To the Editor

Genome sequencing and annotation projects are no longer restricted to large sequencing institutes. With high-throughput next-generation sequencing technologies, draft genome sequences are now being determined at an unprecedented pace. However, more and more genome sequences are poorly annotated. To bridge this gap, there is an increasing need for easy-to-use, online genome-annotation tools1. Moreover, genome projects are being conducted by smaller consortia, and thus genome annotation should benefit maximally from community annotation efforts2 that reflect the knowledge available in the scientific community3. Therefore, we developed ORCAE (http://bioinformatics.psb.ugent.be/orcae/, formerly known as BOGAS), a wiki-style annotation portal. ORCAE offers public access to a wide variety of plant, fungal and animal genomes (Supplementary Table 1).

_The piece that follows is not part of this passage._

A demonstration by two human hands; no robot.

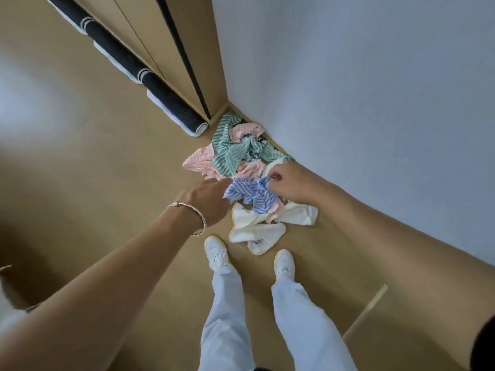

The basic setup of ORCAE is highly comparable to wiki systems such as MediaWiki, and the information page for each gene can be seen as a 'topic' page of a traditional text wiki. We developed ORCAE with a gene-centric vision in mind, which is reflected by the fact that the gene information pages (Fig. 1 and Supplementary Figs. 1 and 2) are the central pages in the system (Supplementary Methods), in contrast to chromosome-centric systems such as GNPannot4. The system is ideally suited to allow multiple people to simultaneously curate the initial automatic predictions, a typical setup in many genome projects where curators with diverse expertise join forces to improve the genome annotation. ORCAE offers functionality to browse, annotate and manage eukaryotic genome annotation projects. The system can be used both to present published genomes to the scientific community and to coordinate manual annotation and curation efforts in ongoing annotation projects. This is one of ORCAE's main advantages because users have a central access point where annotations can be queried or improved.

Figure 1: Gene page in the ORCAE resource.
figure 1

Through the extensive use of graphical representations, a clear overview of the data is provided to assist users in easily assessing the quality and accuracy of the offered annotations for a given gene locus.

For publicly available genomes, everyone is allowed to view all gene pages. Restricted genome projects are only accessible for registered users. Editing privileges are limited to participants in the particular genome project, whereas nonmembers of the consortium can receive editing privileges when approved by the consortium (Supplementary Methods).

The portal will keep track of all the modifications to both functional and structural annotations. This is done in a wiki-compliant manner: all edits are stored in the database, and thus a history of modifications is available for each locus (Supplementary Methods). This allows ORCAE to eliminate a bottleneck found in other online annotation tools, such as yrGATE5, where a curator needs to approve modifications before they become available. Indeed, in the spirit of community annotation, the quality of the presented annotation is the responsibility of the whole community. However, to ensure a certain level of quality, several automatic checks have been put in place that encompass all existing knowledge on the gene structure and functions (for example, whether a KOG or EC number exist) (Supplementary Methods). Finally, ORCAE is highly dynamic: upon modification of a gene model, all the available information is immediately updated and presented on the gene page.